Inside-Out Prison Exchange
Where students get an up-close look at the incarceration epidemic
Taught by Professor of Political Science Keith Reeves ’88 since 2012 through the auspices of the Inside-Out Prison Exchange Program, this course provides Swarthmore students with the opportunity to study in real time the systems and the consequences of the mass-incarceration epidemic. Over the course of 14 weeks, “insider” students from the prison system in Chester, Pa., and Swarthmore student “outsiders” are tasked with creating and researching projects and programs that could tangibly help the break the cycle of incarceration.
Examples include a program that gives tax credits to businesses that hire the recently incarcerated, a training program for individuals recently released from jail or prison, and a resource guide to help the newly released connect with their parole officers and acquire a driver’s license, a GED, and other life skills.
“Everyone who had this class was changed in some way,” said Hannah Lehmann ’13. “In this course, a person starts with a particular understanding of things, but the space the course creates breaks something. There is a change, and you end up in a different place. Students come out with more freedom to make sense of the world.”

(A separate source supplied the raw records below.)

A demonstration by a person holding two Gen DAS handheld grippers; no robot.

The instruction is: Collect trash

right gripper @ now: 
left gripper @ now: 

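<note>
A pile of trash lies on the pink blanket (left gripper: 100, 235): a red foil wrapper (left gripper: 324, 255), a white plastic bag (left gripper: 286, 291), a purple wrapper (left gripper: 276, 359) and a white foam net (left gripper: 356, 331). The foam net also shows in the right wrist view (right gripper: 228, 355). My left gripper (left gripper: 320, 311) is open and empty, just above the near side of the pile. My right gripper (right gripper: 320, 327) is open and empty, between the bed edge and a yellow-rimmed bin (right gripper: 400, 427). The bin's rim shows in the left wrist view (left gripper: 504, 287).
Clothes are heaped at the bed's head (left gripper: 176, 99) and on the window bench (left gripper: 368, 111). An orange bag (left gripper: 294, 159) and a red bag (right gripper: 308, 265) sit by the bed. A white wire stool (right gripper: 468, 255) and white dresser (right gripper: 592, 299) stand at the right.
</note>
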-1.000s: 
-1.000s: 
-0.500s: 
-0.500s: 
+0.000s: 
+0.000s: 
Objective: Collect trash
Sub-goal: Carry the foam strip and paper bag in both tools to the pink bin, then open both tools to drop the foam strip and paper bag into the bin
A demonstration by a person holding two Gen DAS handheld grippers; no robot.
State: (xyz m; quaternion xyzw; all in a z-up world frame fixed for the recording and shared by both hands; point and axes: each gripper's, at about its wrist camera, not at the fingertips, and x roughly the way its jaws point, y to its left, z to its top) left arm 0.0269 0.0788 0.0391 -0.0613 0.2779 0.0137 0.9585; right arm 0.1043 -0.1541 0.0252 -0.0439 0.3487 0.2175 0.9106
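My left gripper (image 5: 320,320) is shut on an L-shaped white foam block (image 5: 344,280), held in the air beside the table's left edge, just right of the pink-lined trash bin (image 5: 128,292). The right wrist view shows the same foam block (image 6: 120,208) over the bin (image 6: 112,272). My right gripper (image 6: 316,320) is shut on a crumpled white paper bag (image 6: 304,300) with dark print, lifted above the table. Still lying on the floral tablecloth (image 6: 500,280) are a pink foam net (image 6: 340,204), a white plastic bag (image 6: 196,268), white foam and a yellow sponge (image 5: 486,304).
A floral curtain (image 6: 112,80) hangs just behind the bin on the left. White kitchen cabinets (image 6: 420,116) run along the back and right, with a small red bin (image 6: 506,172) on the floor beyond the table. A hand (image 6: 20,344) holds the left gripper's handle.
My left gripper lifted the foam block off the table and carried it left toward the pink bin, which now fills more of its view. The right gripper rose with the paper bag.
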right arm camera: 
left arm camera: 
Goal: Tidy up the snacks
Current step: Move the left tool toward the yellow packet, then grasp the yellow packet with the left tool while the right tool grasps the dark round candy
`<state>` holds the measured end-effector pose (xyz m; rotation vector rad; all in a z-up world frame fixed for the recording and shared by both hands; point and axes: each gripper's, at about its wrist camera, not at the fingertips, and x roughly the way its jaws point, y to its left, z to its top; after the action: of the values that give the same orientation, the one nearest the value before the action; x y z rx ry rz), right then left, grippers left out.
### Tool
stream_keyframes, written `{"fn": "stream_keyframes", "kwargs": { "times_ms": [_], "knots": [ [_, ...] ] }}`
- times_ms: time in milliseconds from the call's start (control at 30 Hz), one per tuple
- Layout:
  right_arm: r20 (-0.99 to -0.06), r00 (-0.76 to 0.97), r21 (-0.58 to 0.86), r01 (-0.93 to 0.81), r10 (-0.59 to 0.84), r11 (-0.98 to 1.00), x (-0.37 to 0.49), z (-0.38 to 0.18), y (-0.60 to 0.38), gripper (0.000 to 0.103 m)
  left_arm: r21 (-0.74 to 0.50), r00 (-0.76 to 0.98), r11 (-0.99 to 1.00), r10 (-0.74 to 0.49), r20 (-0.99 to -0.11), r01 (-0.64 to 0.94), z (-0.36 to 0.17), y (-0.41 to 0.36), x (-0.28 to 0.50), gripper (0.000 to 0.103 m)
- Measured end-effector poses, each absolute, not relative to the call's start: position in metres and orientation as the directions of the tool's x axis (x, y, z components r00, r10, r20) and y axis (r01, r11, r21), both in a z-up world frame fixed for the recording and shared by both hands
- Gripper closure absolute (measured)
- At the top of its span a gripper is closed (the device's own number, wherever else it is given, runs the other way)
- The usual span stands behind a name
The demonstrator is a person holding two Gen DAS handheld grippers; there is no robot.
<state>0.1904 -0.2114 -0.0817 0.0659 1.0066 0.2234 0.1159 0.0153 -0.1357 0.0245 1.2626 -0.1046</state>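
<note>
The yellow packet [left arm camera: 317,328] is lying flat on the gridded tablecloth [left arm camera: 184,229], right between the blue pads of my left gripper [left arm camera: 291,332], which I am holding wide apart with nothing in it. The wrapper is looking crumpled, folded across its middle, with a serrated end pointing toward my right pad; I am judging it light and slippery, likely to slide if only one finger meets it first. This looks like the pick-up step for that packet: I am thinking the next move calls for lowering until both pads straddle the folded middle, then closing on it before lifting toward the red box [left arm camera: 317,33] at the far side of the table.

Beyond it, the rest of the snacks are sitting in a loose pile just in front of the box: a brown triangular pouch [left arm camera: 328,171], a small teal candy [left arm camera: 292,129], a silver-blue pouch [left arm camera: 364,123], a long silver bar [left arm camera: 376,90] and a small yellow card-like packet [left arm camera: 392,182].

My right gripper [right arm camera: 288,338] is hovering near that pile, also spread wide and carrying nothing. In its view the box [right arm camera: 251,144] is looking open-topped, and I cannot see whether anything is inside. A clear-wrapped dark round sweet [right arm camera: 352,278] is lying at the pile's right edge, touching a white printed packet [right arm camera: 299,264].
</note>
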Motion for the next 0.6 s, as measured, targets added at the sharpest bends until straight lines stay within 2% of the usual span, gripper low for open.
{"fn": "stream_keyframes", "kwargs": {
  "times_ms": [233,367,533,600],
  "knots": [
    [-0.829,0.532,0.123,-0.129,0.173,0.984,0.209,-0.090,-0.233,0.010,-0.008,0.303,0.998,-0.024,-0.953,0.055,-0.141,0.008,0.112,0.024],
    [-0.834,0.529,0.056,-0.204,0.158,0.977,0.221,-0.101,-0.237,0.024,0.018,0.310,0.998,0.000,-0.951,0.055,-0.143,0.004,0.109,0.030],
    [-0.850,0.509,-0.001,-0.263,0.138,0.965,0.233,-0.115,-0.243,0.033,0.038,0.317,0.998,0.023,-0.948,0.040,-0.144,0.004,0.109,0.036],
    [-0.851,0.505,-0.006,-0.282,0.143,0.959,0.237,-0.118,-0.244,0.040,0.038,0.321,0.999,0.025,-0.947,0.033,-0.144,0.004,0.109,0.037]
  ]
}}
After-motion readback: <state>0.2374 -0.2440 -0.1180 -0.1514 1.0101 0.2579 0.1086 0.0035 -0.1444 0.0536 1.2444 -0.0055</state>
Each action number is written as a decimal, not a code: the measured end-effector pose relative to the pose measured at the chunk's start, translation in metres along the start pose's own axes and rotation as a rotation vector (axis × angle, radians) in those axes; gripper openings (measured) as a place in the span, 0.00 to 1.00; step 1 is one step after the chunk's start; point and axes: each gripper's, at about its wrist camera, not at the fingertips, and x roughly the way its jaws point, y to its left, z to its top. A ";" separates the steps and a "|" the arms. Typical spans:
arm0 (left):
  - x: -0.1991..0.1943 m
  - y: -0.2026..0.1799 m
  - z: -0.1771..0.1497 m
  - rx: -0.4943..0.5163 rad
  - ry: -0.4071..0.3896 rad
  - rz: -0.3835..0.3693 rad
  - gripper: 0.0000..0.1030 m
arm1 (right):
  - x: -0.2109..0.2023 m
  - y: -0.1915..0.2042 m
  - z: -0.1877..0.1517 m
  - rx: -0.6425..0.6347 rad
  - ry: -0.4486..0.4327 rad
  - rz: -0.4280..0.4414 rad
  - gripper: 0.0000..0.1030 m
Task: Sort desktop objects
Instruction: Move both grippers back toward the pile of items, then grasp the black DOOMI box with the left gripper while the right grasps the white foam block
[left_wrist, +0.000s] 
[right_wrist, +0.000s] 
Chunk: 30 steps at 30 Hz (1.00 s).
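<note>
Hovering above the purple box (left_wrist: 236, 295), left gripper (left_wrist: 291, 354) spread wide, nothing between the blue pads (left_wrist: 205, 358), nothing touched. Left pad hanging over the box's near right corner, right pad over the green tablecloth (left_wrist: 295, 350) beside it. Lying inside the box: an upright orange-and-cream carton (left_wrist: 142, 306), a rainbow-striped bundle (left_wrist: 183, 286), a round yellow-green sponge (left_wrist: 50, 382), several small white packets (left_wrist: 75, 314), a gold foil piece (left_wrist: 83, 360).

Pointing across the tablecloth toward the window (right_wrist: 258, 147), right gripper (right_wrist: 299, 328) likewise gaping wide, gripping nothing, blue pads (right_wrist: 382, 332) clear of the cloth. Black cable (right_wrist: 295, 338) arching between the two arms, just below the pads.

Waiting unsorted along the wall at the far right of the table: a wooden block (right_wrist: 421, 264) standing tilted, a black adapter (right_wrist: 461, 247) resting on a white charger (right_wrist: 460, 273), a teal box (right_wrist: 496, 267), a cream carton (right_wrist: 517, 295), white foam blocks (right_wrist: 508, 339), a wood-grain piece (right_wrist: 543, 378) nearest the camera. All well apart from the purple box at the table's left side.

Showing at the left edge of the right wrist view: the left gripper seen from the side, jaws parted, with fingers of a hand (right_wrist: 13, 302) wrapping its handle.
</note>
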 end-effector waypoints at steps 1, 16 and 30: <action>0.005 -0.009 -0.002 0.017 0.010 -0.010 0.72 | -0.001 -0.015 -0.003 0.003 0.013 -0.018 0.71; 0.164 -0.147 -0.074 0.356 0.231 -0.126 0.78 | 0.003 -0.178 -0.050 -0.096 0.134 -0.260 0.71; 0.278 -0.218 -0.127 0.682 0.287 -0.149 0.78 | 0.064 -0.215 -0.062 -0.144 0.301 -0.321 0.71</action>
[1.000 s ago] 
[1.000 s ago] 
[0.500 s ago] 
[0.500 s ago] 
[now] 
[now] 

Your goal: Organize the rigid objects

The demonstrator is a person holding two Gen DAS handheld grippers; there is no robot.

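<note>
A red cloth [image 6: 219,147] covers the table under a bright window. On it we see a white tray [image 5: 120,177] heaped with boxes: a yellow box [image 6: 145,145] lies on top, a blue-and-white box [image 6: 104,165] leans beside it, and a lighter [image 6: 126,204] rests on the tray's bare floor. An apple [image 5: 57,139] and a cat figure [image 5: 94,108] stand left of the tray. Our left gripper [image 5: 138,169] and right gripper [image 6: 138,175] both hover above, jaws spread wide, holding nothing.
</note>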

“This is a personal journey but also a professional journey—to understand how this community space [in Chester, in particular], which helped give rise to someone like Martin Luther King, has all of these men with criminal backgrounds coming out of prison not able to legitimately fuel the labor market,” says Reeves. “It’s fueling the intergenerational poverty that we’re seeing among inner-city communities. This course is a nice space to grapple with some of those issues.”